Commentary on the Gospel of

Larry Gillick, S.J.-Creighton University's Deglman Center for Ignatian Spirituality

“Time flies,” even in the liturgical year. We have only thirty-three days until Valentine’s Day, so we can save any Christmas candy left over for treating our beloved friends. Ah, but alas, Valentine’s Day this year is also Ash Wednesday. My advice is to eat the candy now and so have less to give up during the “Joyful Season of Lent.”

Talking about “giving up,” in our First Reading for today’s Sacred Liturgy, from the Book of 1 Samuel, the people of Israel come asking God to give them a king so that they will have someone to tell them what they are to do. They couldn’t give up their idea of what would be good for them.  Now God has told them already how they are to live and conduct themselves in the Torah. Samuel takes their request to God, Who tells Samuel to give them what they want.

The rest of what we hear is about their getting what they have asked for and “It ain’t going to be good for them.”   As it is often quoted, “Be careful about what you ask for.”  Ultimately God gives them what will eventually bring them back to what is good for them.

The Gospel for today provokes some good reflections. We are listening these days to the early curing-stories in Mark’s Gospel. There are many little curings which are statements affirming that Jesus is the Saving Message and Messenger.

Jesus is doing good things on all seven days of the week and doing them to and with all kinds of persons in need. The crowds find Him fascinating and attractive. Today He is in a house and there is such a large crowd that four men are carrying a fifth man, who is paralyzed and cannot reach the touching-Jesus. Their faith raises their hope and their need raises their eyes to the roof of the house. They lift their friend up to and down through the hole they have made and plop the fellow in front of Jesus and the crowd inside.

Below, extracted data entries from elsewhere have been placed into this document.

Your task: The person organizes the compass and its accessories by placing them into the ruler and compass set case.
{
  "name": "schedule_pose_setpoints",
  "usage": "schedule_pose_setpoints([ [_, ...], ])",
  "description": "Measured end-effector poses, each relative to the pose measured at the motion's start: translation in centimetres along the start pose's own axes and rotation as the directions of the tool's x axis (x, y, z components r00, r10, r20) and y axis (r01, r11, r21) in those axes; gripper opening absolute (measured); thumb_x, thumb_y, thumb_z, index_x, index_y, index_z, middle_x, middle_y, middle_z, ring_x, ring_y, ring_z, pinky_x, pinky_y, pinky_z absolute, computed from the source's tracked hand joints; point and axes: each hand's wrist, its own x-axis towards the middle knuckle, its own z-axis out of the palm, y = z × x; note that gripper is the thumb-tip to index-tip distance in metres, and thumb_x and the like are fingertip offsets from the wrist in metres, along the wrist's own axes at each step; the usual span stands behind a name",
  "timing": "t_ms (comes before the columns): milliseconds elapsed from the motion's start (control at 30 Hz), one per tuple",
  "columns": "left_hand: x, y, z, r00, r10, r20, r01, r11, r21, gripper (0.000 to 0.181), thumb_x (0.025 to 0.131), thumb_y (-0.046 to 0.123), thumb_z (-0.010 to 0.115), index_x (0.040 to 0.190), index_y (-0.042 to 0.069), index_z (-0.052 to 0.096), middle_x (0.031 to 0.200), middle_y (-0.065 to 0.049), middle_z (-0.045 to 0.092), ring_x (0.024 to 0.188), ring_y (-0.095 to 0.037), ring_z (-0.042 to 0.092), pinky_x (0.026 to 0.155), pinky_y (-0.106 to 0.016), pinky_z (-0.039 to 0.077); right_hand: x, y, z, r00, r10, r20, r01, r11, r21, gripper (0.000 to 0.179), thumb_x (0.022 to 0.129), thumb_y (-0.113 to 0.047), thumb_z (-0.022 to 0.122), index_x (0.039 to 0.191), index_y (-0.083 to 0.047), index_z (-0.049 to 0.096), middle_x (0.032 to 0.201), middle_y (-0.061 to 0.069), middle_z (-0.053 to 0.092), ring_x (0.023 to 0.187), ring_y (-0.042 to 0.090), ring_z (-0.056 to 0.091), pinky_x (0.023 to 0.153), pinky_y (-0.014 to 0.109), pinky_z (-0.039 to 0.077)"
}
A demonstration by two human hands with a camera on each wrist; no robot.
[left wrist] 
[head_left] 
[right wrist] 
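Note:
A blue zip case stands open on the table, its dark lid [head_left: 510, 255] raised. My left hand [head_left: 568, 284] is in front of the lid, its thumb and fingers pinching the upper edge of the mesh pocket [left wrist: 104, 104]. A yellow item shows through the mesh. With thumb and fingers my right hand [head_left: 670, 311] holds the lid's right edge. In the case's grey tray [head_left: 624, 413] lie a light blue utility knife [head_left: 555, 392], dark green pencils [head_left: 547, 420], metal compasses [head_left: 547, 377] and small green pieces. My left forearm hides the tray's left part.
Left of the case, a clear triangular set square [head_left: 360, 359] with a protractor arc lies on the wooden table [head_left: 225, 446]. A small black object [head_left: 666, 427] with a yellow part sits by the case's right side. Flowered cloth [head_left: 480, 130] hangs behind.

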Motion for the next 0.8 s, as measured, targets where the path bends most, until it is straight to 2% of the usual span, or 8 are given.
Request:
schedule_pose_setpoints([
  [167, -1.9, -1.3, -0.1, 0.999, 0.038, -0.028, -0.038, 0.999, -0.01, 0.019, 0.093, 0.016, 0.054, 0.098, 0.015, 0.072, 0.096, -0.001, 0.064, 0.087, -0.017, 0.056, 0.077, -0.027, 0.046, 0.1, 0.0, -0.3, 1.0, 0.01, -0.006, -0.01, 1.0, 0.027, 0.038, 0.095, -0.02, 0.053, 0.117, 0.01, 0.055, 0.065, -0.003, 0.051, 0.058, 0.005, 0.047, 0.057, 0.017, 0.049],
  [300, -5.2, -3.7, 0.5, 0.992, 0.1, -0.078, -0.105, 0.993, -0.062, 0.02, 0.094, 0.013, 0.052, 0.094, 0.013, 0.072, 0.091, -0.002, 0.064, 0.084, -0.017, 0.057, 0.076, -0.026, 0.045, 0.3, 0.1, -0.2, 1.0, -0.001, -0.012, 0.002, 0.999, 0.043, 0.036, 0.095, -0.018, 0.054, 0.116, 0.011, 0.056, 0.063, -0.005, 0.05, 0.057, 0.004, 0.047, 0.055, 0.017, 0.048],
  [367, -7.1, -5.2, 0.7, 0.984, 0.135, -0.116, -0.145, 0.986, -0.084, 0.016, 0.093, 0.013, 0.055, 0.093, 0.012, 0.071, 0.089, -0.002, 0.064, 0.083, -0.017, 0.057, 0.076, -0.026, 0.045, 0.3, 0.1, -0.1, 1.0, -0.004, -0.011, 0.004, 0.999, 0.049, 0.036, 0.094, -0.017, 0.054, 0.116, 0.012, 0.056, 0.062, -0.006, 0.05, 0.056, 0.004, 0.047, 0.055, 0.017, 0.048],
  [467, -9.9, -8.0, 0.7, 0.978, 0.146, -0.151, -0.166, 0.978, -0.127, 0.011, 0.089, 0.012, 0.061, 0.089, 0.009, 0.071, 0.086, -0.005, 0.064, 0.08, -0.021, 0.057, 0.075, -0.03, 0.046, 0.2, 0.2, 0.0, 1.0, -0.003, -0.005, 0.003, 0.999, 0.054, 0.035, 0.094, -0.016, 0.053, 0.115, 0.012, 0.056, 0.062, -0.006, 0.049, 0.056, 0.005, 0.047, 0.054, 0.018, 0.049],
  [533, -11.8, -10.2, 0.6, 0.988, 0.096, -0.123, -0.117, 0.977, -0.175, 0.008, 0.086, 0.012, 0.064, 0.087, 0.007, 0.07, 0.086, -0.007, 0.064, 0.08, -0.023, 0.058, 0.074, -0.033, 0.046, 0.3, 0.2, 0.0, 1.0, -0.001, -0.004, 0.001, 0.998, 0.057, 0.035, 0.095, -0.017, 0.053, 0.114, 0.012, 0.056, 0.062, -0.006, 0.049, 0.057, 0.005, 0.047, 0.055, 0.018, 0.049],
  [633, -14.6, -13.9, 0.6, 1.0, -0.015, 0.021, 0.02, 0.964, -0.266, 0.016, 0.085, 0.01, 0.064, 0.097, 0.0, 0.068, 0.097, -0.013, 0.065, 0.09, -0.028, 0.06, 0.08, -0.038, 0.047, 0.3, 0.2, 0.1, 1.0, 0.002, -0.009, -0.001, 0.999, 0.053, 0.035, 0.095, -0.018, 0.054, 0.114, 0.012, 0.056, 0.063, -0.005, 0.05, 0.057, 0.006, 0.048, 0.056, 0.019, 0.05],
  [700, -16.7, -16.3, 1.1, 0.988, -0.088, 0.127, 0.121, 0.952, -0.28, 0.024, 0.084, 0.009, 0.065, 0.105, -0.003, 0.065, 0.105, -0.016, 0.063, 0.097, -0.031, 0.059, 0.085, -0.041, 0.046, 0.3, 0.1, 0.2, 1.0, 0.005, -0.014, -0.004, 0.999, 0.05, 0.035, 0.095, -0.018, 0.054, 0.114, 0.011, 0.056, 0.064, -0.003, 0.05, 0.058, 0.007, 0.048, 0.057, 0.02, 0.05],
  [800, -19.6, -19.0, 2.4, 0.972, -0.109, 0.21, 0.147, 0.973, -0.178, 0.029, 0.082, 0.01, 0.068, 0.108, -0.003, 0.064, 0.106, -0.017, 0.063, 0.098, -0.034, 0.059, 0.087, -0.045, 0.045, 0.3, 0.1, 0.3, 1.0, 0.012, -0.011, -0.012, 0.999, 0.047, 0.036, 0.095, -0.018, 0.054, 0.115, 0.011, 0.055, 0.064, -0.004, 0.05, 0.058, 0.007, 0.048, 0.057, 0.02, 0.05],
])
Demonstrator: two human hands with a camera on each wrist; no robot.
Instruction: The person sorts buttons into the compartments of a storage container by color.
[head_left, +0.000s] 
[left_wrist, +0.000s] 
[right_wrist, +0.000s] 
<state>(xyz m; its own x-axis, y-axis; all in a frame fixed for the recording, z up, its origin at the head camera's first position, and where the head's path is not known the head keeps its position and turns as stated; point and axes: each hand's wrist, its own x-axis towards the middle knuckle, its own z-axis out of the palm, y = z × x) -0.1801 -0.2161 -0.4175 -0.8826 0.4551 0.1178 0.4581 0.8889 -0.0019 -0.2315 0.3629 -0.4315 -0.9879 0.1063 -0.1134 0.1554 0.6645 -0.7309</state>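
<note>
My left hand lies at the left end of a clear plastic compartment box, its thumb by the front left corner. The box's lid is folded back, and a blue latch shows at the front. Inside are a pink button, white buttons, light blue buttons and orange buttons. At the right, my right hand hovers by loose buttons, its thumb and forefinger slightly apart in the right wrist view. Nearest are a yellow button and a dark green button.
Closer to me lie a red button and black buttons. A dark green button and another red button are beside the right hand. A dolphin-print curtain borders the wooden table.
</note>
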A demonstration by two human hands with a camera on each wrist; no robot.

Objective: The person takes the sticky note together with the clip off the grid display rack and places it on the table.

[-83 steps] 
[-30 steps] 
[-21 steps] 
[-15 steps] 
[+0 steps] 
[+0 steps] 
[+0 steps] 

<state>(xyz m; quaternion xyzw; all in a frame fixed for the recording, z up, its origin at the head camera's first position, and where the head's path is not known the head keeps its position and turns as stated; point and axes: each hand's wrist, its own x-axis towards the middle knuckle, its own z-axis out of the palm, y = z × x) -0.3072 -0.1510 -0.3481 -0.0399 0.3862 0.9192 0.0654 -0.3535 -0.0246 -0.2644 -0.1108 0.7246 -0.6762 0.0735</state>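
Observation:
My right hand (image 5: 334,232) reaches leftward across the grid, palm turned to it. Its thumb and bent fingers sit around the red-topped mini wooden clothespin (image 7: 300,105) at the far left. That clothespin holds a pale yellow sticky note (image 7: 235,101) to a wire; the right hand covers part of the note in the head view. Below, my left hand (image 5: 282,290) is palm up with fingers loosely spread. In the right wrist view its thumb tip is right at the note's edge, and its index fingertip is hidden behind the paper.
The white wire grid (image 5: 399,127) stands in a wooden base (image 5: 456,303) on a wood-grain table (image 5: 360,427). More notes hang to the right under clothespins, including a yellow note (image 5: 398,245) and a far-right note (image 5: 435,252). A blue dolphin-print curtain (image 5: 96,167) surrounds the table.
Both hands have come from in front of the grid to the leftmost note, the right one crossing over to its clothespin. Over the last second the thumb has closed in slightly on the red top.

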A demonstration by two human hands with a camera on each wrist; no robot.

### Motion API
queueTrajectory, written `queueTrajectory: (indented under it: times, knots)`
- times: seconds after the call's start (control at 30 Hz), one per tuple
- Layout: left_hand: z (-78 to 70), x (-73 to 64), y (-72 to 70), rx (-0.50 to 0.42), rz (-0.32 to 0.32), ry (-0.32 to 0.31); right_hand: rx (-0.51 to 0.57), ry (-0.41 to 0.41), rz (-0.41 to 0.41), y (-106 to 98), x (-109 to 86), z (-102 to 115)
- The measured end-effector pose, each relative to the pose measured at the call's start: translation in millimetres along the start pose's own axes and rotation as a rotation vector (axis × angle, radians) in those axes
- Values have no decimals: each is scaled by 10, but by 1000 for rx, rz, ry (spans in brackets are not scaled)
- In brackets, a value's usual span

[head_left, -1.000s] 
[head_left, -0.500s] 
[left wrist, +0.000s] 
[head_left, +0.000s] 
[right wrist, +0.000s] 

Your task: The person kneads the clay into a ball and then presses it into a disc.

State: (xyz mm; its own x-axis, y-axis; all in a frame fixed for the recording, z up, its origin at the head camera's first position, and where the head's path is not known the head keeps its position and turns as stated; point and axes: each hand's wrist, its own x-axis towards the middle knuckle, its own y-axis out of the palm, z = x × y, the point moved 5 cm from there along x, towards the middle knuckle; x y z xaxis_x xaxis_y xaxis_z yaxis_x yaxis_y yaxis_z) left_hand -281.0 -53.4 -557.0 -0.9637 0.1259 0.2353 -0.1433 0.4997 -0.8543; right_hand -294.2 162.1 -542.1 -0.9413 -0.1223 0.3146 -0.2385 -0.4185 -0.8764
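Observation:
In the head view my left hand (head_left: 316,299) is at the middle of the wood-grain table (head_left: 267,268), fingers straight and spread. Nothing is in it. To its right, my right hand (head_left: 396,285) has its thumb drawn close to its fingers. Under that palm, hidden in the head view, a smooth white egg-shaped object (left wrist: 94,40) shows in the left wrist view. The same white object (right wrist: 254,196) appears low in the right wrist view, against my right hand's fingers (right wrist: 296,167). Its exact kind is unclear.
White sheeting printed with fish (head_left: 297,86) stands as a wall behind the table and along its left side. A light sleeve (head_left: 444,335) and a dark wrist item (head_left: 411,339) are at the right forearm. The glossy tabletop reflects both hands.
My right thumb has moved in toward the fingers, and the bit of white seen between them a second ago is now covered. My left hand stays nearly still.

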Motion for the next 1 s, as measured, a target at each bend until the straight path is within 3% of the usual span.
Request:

Jesus sees their faith-in-action and cures the fellow who gets up and leaves as a response to the healing and missioning. What Jesus says is that the man can go, because his sins are forgiven. This begins the rising-action of this story. The scribes ask a good question which very words are a Good-News proclamation, “Who can forgive sins, but God?”  During the time of Jesus, any physical disability was seen as a result of sin.  So Jesus turns things around. To forgive is the healing work.   Physical miracles bespeak the wonderful miracle which is and Who is the person of God, Whose touch is the “Face of God”.    The man got what he asked for and it was good.  Jesus is the Whom we ask for and He is good for us. 

Those who are healed by Jesus know they have not seen anything like Him or this in their lives. They often worship Him. Allow me a bold statement here. Sin is over rated! Why do I say this? We tend to allow Jesus to forgive us only after we have gotten over our personal pride and have had time to recover from the shock of not being our holy-self.

We can be so disappointed in ourselves that we emphasize the sin as an insult to our image of ourselves. Jesus does not deal with a sin or the sin, but restores the sick or injured person to the person they are in His eyes. Jesus tells this character to get up, get out and keep going. The man has risen in two senses. He rises from a physical condition and he rises to be a man who receives and remembers who he really is. Sin is a temporary statement of who we say we are. Jesus is a permanent Statement about who He says we are.